== ACTION ITEM ==
The word to find is "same". Copy each line of the material that contains it.

(Beginning of RECORDED INFORMATION)

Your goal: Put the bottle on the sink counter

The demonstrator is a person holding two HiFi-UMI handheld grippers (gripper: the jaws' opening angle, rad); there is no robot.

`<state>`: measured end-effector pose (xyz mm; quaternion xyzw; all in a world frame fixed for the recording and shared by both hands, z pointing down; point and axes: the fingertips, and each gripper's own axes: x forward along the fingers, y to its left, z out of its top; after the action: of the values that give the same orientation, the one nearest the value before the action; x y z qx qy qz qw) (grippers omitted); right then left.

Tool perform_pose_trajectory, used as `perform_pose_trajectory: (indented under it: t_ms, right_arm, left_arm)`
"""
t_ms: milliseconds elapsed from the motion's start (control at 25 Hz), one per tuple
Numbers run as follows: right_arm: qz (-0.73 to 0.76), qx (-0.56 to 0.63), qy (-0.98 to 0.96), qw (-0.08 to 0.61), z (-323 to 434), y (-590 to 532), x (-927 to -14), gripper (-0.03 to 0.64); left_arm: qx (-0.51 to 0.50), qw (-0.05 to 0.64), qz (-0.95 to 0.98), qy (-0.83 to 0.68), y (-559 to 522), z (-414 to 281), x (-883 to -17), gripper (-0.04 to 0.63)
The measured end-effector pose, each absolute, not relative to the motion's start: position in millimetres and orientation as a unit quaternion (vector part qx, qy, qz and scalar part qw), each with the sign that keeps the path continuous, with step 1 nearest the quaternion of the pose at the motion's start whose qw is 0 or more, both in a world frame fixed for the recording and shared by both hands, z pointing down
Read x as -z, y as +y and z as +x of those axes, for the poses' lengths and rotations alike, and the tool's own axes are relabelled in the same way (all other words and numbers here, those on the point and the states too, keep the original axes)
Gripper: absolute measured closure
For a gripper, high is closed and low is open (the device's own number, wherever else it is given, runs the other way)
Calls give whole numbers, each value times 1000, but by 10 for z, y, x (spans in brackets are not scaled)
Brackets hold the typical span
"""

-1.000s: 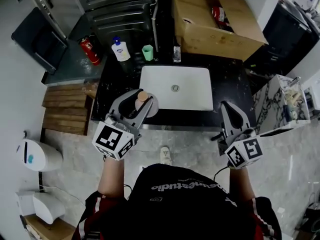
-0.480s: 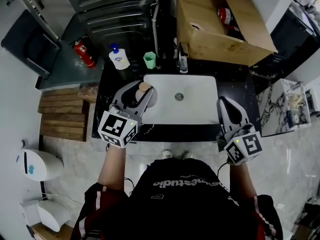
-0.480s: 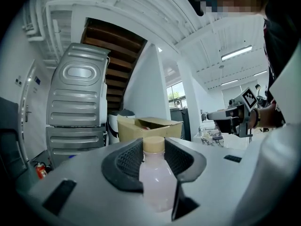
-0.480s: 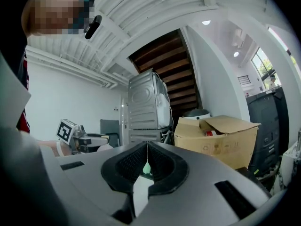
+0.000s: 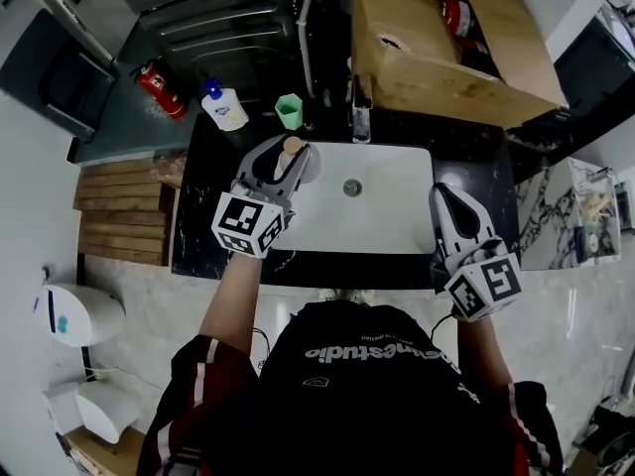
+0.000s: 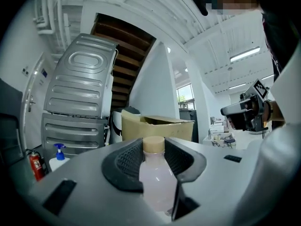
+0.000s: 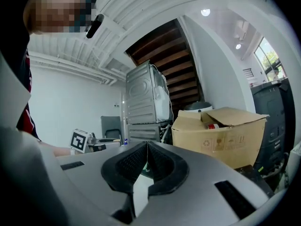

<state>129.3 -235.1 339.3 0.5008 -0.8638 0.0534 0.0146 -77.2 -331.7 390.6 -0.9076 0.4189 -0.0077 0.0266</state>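
Observation:
A small bottle point(image 5: 294, 151) of pale pink liquid with a tan cap is clamped between the jaws of my left gripper point(image 5: 286, 157). It hangs over the left rim of the white sink point(image 5: 377, 211), near the black counter point(image 5: 203, 221). In the left gripper view the bottle point(image 6: 157, 180) stands upright between the ribbed pads, filling my left gripper point(image 6: 154, 161). My right gripper point(image 5: 444, 198) hovers over the sink's right edge. Its jaws meet at the tips with nothing between them, as the right gripper view shows of the right gripper point(image 7: 146, 160).
At the counter's back stand a soap dispenser point(image 5: 224, 107), a green cup point(image 5: 290, 111) and the faucet point(image 5: 359, 117). A big open cardboard box point(image 5: 446, 53) lies behind. A red fire extinguisher point(image 5: 154, 87) and a wooden pallet point(image 5: 124, 211) are to the left.
My left gripper has carried the bottle forward and slightly right, from the counter's front edge to the sink's back left corner. The right gripper has shifted forward a little.

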Motion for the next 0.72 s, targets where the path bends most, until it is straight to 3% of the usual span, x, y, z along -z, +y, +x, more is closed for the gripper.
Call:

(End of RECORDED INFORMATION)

== OUTPUT FOR THIS EXERCISE ==
`<state>`: measured end-effector pose (xyz mm; quaternion xyzw; all in a world frame fixed for the recording and shared by both hands, z pointing down; point and axes: the fingertips, and each gripper's own axes: x forward along the fingers, y to its left, z out of its top; after the action: of the values that give the same orientation, the one nearest the value before the action; x y z qx qy qz qw) (grippers omitted); right then left.
Read x as -z, y as +y and z as +x of those axes, for the poses' lengths and rotations alike, and the tool's own axes are relabelled in the same way (all other words and numbers here, those on the point and the states too, keep the original axes)

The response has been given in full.